The law of the Lord is perfect, reviving the soul; the decrees of the Lord are sure, making wise the simple; the precepts of the Lord are right, rejoicing the heart; the commandment of the Lord is clear, enlightening the eyes; the fear of the Lord is pure, enduring forever; the ordinances of the Lord are true and righteous altogether. More to be desired are they than gold, even much fine gold; sweeter also than honey, and drippings of the honeycomb.
Moreover by them is your servant warned; in keeping them there is great reward. But who can detect their errors? Clear me from hidden faults. Keep back your servant also from the insolent; do not let them have dominion over me. Then I shall be blameless, and innocent of great transgression.

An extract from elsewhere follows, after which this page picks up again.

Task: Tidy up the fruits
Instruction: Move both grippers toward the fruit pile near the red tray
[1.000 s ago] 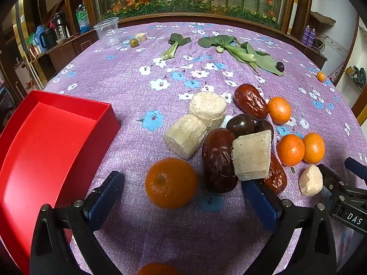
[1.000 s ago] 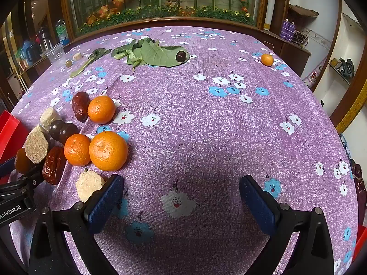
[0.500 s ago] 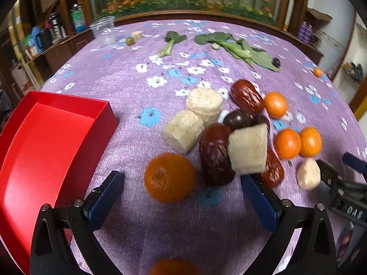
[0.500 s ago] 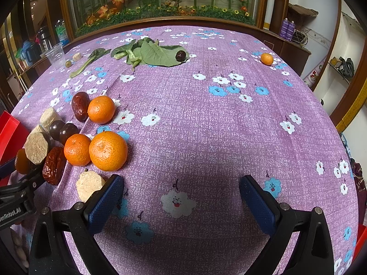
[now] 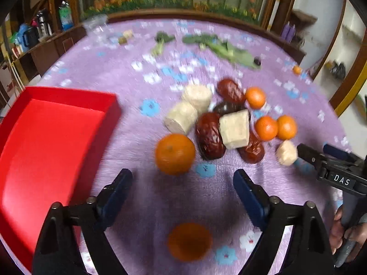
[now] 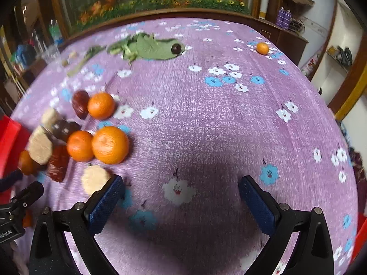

Let the words of my mouth and the meditation of my heart be acceptable to you, O Lord, my rock and my redeemer. ~ Psalm 19:7-14
The last verse of this Psalm is one you may be familiar with. Many of the pastors I know say this before they preach. And, a little insight into me: I pray this silently to God before every sermon I preach.
For the Psalmist, the words of God in the law are perfect, and so it should indeed be intimidating to consider putting God's words in our own mouths.
It's intimidating even to put them on the page of a blog.
Getting God's words wrong is something that scares me every time I teach, write, or preach. I need to take it very seriously.
It seems so important these days when God's words or God's law is thrown around so easily. How simple is it to slip into condemnation and use God's word to do it. I think in particular of a certain church that protested at funerals with signs that said, "God hates f*gs" and "You're going to hell."
God's law - God's Word - is sweeter than honey, the Psalmist tells us. It is perfect. And we are reminded to be very, very careful how we use it.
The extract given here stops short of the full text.